"On ne peut pas avoir la certitude de l'implication de la Russie dans l'affaire de empoisonnement de Sergueï Skripal", estime le spécialiste de la Russie, Cyrille Bret, invité d'Europe 1 Bonjour mercredi. Pour autant, ce professeur à Siences-Po relève que la succession d'événements impliquant "des ressortissants russes sur le territoire britannique est troublante".
Une affaire qui en rappelle d'autres. Ce n'est pas la première fois que des exilés russes meurent en Angleterre. "Il y a des précédents, comme l’affaire Litvinenko en 2007, la mort de Boris Berezovsky en 2013", explique Cyrille Bret. "Autre élément troublant : le Novitchok, le poison utilisé contre Sergueï Skripal le 4 mars. C'est une substance élaborée dans les laboratoires de l'URSS dans les années 1970 et d'après les experts, il ne peut être préparé que par des institutions gouvernementales", révèle le spécialiste de la Russie. "Cela constitue un faisceau d'hypothèses et de soupçons concernant la Russie", explique-t-il.
Un mauvais contexte international.
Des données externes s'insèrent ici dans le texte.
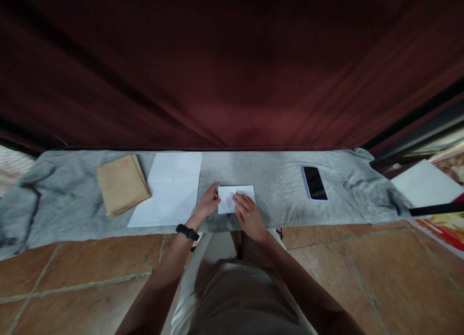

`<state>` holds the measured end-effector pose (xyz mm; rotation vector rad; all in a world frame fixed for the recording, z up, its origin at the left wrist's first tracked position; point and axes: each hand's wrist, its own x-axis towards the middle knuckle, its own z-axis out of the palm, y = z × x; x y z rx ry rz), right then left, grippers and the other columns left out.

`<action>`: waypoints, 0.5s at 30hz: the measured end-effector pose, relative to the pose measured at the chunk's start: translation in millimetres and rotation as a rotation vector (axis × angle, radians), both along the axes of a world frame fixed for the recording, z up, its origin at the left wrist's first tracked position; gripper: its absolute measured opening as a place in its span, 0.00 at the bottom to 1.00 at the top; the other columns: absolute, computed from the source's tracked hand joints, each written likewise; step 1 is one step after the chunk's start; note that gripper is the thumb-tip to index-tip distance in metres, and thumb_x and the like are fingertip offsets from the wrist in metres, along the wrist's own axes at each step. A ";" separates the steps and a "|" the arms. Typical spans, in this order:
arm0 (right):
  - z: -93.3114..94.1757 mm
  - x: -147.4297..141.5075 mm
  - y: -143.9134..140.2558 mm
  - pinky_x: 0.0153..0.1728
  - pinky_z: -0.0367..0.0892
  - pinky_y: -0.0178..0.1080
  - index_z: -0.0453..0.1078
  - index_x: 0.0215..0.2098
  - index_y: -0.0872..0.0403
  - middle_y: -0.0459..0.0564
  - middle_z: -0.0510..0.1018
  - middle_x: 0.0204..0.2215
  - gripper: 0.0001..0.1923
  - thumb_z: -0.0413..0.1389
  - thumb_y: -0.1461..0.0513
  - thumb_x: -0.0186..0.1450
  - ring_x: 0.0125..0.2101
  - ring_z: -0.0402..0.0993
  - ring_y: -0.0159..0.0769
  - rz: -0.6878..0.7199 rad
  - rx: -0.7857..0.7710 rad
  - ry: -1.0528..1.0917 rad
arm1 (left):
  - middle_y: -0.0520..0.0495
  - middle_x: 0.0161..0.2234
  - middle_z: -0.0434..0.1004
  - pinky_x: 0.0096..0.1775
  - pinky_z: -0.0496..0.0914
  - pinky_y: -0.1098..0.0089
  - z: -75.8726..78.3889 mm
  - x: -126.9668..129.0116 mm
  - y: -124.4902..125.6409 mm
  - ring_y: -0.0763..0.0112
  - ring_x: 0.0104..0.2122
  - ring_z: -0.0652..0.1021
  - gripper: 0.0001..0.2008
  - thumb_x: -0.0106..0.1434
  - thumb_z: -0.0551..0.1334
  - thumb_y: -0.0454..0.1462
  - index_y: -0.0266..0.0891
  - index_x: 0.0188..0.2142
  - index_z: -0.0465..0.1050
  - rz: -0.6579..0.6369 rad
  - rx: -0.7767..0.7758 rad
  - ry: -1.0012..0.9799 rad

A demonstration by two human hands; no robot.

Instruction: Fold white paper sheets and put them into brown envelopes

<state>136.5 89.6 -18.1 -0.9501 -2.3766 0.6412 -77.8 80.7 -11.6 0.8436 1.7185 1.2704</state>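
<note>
A small folded white sheet of paper (225, 207) lies on the grey cloth in front of my body. My right hand (249, 216) rests on its right half, with the fingers stretched out flat and pressing on the paper. At the left edge of the sheet is my left hand (208, 202), its thumb touching the edge and its index finger reaching out beside the upper corner. The fingers of this hand are apart. A dark band (187, 231) is around the left wrist.
Larger white sheets (170, 195) lie to the left, partly under a stack of brown envelopes (123, 184). A phone (314, 183) in a purple case lies on the right of the grey cloth (279, 190). Behind the narrow table hangs a dark red curtain (239, 83).
</note>
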 end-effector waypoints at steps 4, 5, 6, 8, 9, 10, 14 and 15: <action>-5.0 -3.3 2.5 0.70 0.54 0.53 0.64 0.67 0.54 0.56 0.65 0.68 0.23 0.46 0.61 0.76 0.69 0.57 0.43 -0.023 0.005 -0.069 | 0.57 0.20 0.72 0.30 0.64 0.70 4.1 1.4 0.9 0.70 0.22 0.70 0.38 0.49 0.64 0.26 0.33 0.63 0.68 -0.120 -0.113 0.185; -5.7 -3.8 2.5 0.70 0.53 0.53 0.64 0.67 0.55 0.57 0.65 0.68 0.23 0.46 0.61 0.76 0.69 0.57 0.43 -0.022 0.009 -0.087 | 0.57 0.22 0.73 0.31 0.65 0.70 5.0 2.8 -0.1 0.69 0.23 0.71 0.39 0.51 0.64 0.26 0.34 0.64 0.66 -0.120 -0.123 0.242; -6.2 -4.4 2.3 0.70 0.52 0.53 0.64 0.67 0.56 0.58 0.64 0.68 0.23 0.46 0.61 0.76 0.69 0.57 0.44 -0.020 0.015 -0.104 | 0.56 0.23 0.73 0.33 0.67 0.69 5.9 4.5 -1.5 0.69 0.24 0.72 0.39 0.52 0.64 0.27 0.35 0.65 0.65 -0.108 -0.121 0.284; -6.6 -5.3 1.5 0.71 0.51 0.53 0.63 0.67 0.58 0.59 0.64 0.68 0.24 0.46 0.61 0.76 0.69 0.57 0.45 -0.021 0.028 -0.123 | 0.54 0.26 0.75 0.37 0.69 0.68 8.0 9.5 -5.6 0.68 0.26 0.74 0.37 0.55 0.64 0.28 0.37 0.65 0.65 -0.065 -0.091 0.330; -6.7 -5.8 1.0 0.71 0.51 0.54 0.63 0.68 0.58 0.59 0.64 0.69 0.24 0.47 0.61 0.76 0.69 0.57 0.45 -0.026 0.031 -0.125 | 0.52 0.28 0.76 0.39 0.70 0.67 9.3 12.6 -8.3 0.67 0.28 0.76 0.35 0.57 0.64 0.29 0.38 0.65 0.66 -0.051 -0.078 0.352; -6.8 -6.2 0.5 0.71 0.51 0.54 0.63 0.68 0.57 0.58 0.63 0.69 0.24 0.47 0.61 0.76 0.69 0.57 0.45 -0.032 0.031 -0.123 | 0.50 0.30 0.77 0.41 0.71 0.65 10.6 16.3 -11.4 0.65 0.30 0.77 0.34 0.58 0.63 0.30 0.39 0.65 0.66 -0.042 -0.068 0.386; -8.5 -6.9 -0.8 0.70 0.52 0.55 0.62 0.68 0.54 0.56 0.63 0.69 0.25 0.48 0.62 0.74 0.69 0.57 0.45 -0.044 0.023 -0.107 | 0.38 0.50 0.78 0.54 0.71 0.57 10.6 37.4 -28.4 0.57 0.48 0.79 0.26 0.67 0.57 0.33 0.40 0.64 0.67 -0.036 0.021 0.678; -9.4 -6.7 -0.8 0.70 0.52 0.55 0.62 0.69 0.54 0.56 0.63 0.69 0.25 0.48 0.63 0.74 0.69 0.57 0.45 -0.043 0.024 -0.109 | 0.37 0.55 0.76 0.58 0.69 0.55 8.4 44.4 -33.7 0.55 0.54 0.76 0.24 0.69 0.55 0.34 0.40 0.64 0.66 -0.062 0.066 0.759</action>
Mais l'éventualité d'une implication russe dans l'empoisonnement de Sergueï Skripal laisse également perplexe Cyrille Bret. "Pourquoi les Russes se placeraient dans une situation aussi difficile, et dans une escalade diplomatique à quatre jours de la très probable réélection de Vladimir Poutine ? Pourquoi dégrader autant son image à quelques mois de la Coupe du monde de la Russie [du 15 juin au 15 juillet, ndlr] ?", se demande le spécialiste. "S'agit-il d'un dérapage ? D'une manipulation ?", s'interroge-t-il. "Ce qui est certain, c'est que l'affaire Skripal est le symptôme d'une dégradation lente et assurée entre le Royaume-Uni et la Russie", explique-t-il.
Quid des sanctions ? Que va faire Theresa May alors son ultimatum lancé à Vladimir Poutine a expiré dans la nuit du 13 mars ? "Elle doit apparaître intransigeante sur le respect de la souveraineté nationale", analyse le spécialiste. "En matière de sanctions, le tempo et la gradation sont très importants, on aura sans doute plusieurs épisodes dans cette affaire", pense-t-il. "Un première mesure symbolique serait le boycott de la Coupe du monde. On sait que la Russie est très sensible à ce genre de choses", dévoile l'expert. "Il ne faut pas oublier que, pour Vladimir Poutine, il est très important de vendre un bilan de reconstitution de la puissance et de l'image russe à l'international", développe-t-il. Avant de conclure : "On entre dans une zone d'incertitude. 2018, qui devait être selon certains l'année d'un rapprochement entre l’Occident et la Russie, risque d'être l'année d'un nouvel écart et d'un nouveau fossé".